I take three close-ups of the ACTIONS: REMOVE logic mapping. It’s not a command; it’s a workflow—emails to Security, a soft lock on badge access, a memo to PR about resilience narratives, a repair ticket to Facilities. Harm turned into calendar invites. I shoot the RECOVERY PLAYBOOK tab, where a bulleted list writes storylines: Fatigue | Family Crisis | Sabbatical.

“You made a mercy costume for a knife,” I say, and my voice doesn’t crack where it wants to. “Okay.”

I back toward the door, running fingers under benches for taped spare drives the way mechanics hide money in a garage. I find one—an unlabeled stick tucked by a power strip. I pocket it with the reverence of stolen bread.

The barge shifts. The floor lifts a whisper. Somewhere outside, the resilience festival pops a confetti cannon even though the rain has started in real. Harbor Eleven will dance through knee water and call it character. I steady my stance and listen for footsteps.

A security ping pecks the hall—two quick, one slow—the pattern of a bored guard doing rounds. My timer says I have ninety seconds of blind left. The ethics prompt reappears one last time because persistence is a feature.

Override ethics flag?

“No,” I tell it again, and I let the N land like a tap on bone.

I lock the terminal to a bland status screen and wipe down what I touched. The algae panels hum their placebo. I pocket the last drive, weight of truth tugging at my suit like a new gravity.

“Lila,” I breathe, palm flat to the rack that logged her life into odds. “I have you.”

The pneumaseal breathes; the corridor inhales back. Echo finds me and tests my edges. I slide the override plate into place and tug it, listening for the click that says the door has forgotten me. I give the two taps on my badge—test of the deadman—then cancel with the third because I’m not done yet.

The last thing I plant is a nail-sized reflector under the door jamb—moth-light insurance for the sprint home.

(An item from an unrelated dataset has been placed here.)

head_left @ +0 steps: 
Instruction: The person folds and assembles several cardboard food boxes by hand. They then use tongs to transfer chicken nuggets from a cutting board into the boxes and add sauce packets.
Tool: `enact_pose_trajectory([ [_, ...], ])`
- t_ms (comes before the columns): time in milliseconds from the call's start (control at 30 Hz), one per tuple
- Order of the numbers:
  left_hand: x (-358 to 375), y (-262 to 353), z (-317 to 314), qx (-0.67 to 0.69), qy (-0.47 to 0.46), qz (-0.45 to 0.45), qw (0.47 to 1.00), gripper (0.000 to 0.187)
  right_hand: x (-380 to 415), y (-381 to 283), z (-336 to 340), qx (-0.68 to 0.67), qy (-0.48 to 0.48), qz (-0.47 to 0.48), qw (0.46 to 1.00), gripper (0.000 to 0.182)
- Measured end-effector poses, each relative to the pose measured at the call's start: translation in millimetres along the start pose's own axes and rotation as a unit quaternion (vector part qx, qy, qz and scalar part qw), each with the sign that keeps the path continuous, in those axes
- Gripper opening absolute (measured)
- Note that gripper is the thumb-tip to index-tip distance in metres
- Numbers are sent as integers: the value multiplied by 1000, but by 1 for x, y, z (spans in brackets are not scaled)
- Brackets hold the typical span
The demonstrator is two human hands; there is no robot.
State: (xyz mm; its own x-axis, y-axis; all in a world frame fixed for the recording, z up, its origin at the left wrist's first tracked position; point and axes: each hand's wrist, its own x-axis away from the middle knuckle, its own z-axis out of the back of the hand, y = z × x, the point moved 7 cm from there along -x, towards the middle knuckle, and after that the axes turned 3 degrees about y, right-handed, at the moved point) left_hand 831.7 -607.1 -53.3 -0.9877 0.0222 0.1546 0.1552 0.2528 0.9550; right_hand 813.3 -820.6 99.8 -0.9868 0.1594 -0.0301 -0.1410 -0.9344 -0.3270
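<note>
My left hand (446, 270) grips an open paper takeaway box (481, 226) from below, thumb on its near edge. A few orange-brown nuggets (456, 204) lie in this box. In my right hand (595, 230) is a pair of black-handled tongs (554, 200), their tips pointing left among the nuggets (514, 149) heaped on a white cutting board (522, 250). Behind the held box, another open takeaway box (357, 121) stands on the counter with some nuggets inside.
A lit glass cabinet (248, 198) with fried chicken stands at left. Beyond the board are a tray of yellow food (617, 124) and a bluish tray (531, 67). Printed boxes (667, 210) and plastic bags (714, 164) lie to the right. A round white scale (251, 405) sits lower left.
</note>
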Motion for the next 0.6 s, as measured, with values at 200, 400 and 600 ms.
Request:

I kill my camera, take one more photo for a stranger’s faith—a shot of FRICTION—HIGH with the clinic channel line bold—and then I raise my hand to the seal.

The hallway answers first. Bootfalls. Closer. A radio laugh clipped off mid-syllable. The blind window is teeth now.

“Work’s over,” I tell my hands, letting ice flood me clean. “Now we pay.”

I touch the plate, and the room that predicts betrayal holds its breath with me. The tide climbs my ankles in memory. The storm drums politely on the barge skin. My thumb finds the release.

“Tar,” I whisper to the script that will murder secrets if I go quiet.

I open the door a finger’s width—and stare into a reflection that isn’t mine, lined by a visor and a flashlight’s white coin, waiting to spend.